**Work task**
Go line by line through the data and copy those with the word "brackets".
********************
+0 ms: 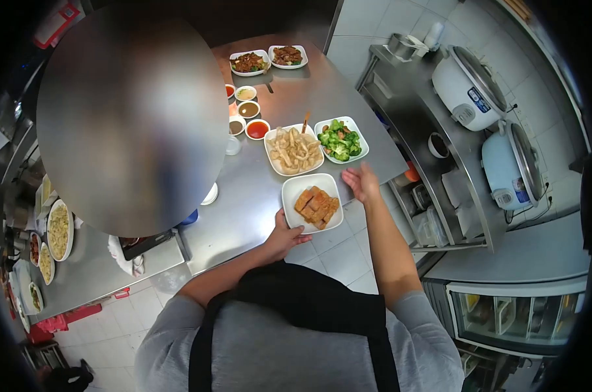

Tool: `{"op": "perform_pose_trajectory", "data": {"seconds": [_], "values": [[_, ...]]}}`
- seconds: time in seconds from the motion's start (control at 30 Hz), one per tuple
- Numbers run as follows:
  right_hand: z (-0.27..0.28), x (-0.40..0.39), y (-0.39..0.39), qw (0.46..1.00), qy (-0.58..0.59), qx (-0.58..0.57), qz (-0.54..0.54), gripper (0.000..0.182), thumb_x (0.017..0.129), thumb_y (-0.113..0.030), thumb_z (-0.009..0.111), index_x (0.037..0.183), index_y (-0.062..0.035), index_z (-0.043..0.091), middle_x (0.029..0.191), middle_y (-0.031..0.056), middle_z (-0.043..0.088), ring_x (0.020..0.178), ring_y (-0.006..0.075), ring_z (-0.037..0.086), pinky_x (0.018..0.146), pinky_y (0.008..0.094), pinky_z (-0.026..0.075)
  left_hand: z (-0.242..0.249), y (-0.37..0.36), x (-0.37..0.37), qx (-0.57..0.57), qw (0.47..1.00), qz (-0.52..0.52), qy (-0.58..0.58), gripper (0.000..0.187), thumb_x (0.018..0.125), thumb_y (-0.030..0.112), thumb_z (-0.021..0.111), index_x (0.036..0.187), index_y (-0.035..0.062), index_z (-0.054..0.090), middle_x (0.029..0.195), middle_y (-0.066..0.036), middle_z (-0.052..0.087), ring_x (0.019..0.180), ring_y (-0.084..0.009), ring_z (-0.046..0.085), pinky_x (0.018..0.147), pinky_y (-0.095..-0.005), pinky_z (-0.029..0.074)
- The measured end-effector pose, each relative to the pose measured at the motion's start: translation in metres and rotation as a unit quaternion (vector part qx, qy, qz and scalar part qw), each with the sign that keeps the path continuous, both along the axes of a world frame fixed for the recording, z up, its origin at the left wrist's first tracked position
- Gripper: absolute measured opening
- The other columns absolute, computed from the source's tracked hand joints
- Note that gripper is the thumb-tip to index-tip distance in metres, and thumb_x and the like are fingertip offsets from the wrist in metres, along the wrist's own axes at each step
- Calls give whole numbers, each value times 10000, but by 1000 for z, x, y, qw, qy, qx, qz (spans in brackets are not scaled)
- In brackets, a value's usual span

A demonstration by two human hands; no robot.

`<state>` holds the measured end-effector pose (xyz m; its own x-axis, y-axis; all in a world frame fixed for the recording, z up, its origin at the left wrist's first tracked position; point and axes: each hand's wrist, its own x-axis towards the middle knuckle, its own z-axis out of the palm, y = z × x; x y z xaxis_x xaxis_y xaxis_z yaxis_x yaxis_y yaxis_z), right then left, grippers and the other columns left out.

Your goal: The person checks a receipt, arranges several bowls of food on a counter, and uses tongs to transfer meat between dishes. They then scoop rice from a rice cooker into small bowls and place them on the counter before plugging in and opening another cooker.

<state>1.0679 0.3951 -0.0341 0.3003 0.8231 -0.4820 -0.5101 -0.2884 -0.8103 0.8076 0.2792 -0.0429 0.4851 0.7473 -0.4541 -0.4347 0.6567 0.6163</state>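
Note:
My left hand (287,238) grips the lower left edge of a white square dish (292,191), with the thumb at its side and the fingers under it. In the dish lie browned, sliced pieces of food (317,208), perhaps fried meat. My right hand (362,180) is held out with its fingers apart, to the right of that dish and touching nothing that I can see. Just beyond it sits a dish of broccoli (339,140). Left of the broccoli stands a dish of pale strips (293,151) with a thin brown stick leaning up from it.
Small sauce cups (257,129) stand left of the dishes on the steel counter (224,228). Two meat dishes (249,63) sit at the back. Rice cookers (467,88) occupy a right-hand shelf. Filled plates (59,230) line the left. A large blurred disc hides the upper left.

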Motion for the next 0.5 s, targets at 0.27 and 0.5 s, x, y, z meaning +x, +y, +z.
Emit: {"op": "perform_pose_trajectory", "data": {"seconds": [0.27, 0.5], "values": [[-1, 25, 77, 994, -107, 0, 38, 314, 916, -94, 329, 1225, -54, 369, 1021, 151, 562, 717, 231, 629, 562, 342, 586, -8, 61, 54, -117, 987, -88, -59, 816, 839, -115, 482, 1365, 252, -23, 1321, -185, 261, 1140, -343, 484, 891, -487, 512], [-4, 56, 158, 994, -81, 34, 61, 285, 922, -97, 373, 1200, -34, 369, 991, 176, 557, 726, 249, 628, 642, 367, 576, 0, 101, 105, -96, 992, -58, -51, 782, 860, -85, 449, 1385, 224, -42, 1327, -205, 289, 1093, -340, 525, 898, -431, 506]]}}
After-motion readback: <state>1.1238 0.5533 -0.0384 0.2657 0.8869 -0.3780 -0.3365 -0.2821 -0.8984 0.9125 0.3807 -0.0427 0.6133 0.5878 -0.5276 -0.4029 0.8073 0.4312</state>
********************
**Answer below**
- Calls give whole numbers, each value times 10000, but by 1000 for z, x, y, qw, qy, qx, qz (spans in brackets are not scaled)
- In brackets, a value's usual span

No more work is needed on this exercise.